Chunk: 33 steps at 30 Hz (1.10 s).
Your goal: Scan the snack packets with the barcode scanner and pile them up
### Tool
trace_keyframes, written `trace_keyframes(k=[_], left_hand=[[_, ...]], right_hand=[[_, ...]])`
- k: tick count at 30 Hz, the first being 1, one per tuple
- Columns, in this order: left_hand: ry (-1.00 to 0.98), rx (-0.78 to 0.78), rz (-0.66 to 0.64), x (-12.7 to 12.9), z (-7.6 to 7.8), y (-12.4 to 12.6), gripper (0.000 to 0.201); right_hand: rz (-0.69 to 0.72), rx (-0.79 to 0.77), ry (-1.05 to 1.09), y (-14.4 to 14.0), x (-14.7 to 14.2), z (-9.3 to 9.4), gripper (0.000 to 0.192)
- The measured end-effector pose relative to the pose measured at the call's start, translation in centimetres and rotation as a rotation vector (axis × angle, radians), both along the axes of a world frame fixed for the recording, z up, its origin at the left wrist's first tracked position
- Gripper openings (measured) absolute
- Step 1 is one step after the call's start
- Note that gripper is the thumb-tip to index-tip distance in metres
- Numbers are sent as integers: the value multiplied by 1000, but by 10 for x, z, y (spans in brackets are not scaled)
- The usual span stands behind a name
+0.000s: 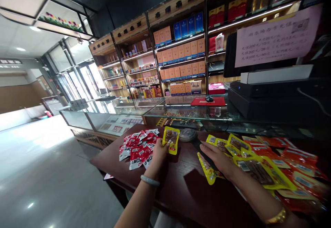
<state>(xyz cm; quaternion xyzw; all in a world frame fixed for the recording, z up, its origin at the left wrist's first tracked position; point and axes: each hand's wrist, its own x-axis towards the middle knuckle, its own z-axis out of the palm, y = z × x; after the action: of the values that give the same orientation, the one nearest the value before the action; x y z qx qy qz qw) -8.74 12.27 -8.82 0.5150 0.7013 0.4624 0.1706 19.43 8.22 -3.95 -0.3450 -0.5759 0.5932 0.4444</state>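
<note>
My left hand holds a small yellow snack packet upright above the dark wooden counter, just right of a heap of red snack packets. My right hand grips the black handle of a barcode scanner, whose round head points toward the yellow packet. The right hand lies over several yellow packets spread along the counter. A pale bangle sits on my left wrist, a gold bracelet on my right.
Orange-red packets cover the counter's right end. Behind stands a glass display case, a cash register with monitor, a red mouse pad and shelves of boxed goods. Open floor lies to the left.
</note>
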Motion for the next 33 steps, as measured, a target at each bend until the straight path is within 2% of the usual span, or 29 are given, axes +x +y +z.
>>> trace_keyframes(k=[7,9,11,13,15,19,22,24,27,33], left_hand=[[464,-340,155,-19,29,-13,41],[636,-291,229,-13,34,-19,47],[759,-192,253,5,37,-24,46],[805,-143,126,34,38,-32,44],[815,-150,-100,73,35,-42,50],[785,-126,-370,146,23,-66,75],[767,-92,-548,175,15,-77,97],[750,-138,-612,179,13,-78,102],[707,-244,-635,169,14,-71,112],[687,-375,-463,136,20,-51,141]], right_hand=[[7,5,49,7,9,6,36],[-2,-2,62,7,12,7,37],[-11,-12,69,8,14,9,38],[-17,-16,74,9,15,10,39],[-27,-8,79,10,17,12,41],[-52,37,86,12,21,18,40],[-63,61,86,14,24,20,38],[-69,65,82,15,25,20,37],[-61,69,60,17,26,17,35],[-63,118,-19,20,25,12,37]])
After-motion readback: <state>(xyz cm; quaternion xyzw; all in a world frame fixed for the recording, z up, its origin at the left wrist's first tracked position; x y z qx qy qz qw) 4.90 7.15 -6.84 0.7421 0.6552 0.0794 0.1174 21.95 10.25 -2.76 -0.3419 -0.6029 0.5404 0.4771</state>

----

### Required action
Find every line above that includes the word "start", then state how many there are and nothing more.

### Written reply
2